* **Task item**
Within the material below, filter for lines that hold the word "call".

▼

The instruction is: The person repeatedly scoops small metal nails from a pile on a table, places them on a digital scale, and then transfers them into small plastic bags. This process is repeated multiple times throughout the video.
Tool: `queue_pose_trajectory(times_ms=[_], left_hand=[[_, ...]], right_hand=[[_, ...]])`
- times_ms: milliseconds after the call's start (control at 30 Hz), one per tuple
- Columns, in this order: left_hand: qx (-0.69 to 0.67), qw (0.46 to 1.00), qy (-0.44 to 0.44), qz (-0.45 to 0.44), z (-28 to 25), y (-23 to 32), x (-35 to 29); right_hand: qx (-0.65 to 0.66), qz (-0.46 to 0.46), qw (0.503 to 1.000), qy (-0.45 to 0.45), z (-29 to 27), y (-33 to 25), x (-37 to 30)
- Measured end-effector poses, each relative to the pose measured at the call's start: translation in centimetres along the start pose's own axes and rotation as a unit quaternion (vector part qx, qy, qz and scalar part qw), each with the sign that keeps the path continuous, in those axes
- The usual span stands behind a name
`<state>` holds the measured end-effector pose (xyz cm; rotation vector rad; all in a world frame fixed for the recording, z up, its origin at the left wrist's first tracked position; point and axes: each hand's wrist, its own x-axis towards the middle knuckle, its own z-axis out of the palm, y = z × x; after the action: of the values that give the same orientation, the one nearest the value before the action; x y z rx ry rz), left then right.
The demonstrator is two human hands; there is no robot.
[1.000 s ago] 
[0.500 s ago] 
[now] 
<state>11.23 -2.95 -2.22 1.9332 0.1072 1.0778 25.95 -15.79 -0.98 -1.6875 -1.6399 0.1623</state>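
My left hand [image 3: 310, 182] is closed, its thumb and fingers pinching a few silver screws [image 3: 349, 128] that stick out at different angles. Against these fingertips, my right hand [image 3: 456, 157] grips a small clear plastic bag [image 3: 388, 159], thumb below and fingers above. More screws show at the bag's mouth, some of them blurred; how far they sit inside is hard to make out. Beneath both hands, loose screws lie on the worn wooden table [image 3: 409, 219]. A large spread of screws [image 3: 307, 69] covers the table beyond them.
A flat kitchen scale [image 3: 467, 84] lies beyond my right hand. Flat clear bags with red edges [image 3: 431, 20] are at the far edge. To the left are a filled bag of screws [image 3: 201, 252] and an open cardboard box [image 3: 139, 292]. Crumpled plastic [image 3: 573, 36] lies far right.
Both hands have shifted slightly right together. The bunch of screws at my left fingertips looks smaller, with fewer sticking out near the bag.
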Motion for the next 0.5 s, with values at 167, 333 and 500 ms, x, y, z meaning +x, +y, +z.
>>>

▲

* **Exercise output**
- times_ms: milliseconds after the call's start (control at 30 Hz), one per tuple
- Measured end-effector poses, each relative to the pose measured at the call's start: translation in centimetres along the start pose's own axes and rotation as a unit quaternion (vector part qx, qy, qz and scalar part qw), each with the sign that keeps the path continuous, in those axes

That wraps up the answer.